Over the years since 2002, Randall founded and participated in a variety of other adventures. He also continued to report, photograph and write about a region he loved. His heart was that of a journalist even as he started several businesses.

“We never saw him without a camera and he published four books of his photographs,” Allan noted in his tribute.

Randall’s other brother, Crash, who runs the Raleigh Downtowner website and newspaper, added: 

“He volunteered as an embedded journalist accompanying the Air Force in Haiti right after the earthquake, covered Hurricane Irene in Pamlico as it happened and wrote thousand of articles in his pursuit to tell the untold story.

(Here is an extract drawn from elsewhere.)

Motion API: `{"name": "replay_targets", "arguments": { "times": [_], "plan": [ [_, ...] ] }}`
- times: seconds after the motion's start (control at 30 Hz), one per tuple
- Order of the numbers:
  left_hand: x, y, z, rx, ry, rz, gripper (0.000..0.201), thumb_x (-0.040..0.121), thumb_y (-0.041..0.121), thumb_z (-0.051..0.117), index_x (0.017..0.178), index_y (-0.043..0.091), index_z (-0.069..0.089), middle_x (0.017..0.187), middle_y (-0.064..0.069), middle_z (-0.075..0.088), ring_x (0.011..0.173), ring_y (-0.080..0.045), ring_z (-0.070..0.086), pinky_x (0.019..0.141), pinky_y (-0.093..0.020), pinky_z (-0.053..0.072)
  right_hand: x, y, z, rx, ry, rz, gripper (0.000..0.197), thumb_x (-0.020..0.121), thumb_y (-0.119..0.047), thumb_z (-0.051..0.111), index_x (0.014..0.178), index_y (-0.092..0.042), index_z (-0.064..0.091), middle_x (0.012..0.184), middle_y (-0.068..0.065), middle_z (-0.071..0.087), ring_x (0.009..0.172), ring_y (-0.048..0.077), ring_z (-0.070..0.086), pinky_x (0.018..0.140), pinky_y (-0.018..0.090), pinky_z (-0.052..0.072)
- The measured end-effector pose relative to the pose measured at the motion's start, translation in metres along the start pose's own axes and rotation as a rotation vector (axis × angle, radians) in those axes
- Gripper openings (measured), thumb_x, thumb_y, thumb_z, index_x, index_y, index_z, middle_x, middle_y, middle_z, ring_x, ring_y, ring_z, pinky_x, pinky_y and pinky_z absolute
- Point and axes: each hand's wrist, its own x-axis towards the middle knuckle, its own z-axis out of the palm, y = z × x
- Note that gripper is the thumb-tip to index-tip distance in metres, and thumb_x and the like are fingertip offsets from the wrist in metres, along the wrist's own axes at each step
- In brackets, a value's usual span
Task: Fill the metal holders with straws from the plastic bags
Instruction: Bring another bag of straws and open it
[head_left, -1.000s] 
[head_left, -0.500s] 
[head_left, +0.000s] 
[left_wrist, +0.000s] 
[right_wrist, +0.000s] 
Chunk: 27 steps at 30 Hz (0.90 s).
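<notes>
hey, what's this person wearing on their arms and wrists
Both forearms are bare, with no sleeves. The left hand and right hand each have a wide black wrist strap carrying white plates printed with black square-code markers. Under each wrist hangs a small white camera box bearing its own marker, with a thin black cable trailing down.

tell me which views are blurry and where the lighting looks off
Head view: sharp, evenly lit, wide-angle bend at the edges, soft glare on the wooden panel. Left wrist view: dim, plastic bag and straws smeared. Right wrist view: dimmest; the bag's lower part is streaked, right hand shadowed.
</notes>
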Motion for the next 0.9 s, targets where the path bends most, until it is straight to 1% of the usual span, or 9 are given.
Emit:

He was proud to have met four American Presidents, was interviewed on CNN and other national news shows numerous times and published four photography books of his travels and adventures.”

As Allan noted, Randall is survived by his mother and father, Grace and Stewart Gregg of the Greensboro area, and his brothers. “He leaves behind a legacy of journalistic and philanthropic accomplishments and a large group of friends and family around the globe who will miss him dearly,” Allan wrote.

A funeral service will be held on Saturday at 11 am at First Baptist Church of Summerfield, located at 2300 Scalesville Rd, Summerfield, NC 27358. In lieu of flowers, a contributing fund has been set up in Randall’s name at www.crowdrise.com/randallgregg

Next week, Eric will be putting on the Southeast Venture Conference in Atlanta – the biggest VC show in the region. Randall played a role in getting it launched.

If there is a moment of silence and recognition for Randall, he deserves it.

Dang it, Randall, I’m sorry I didn’t get a chance to tell you all this before you died.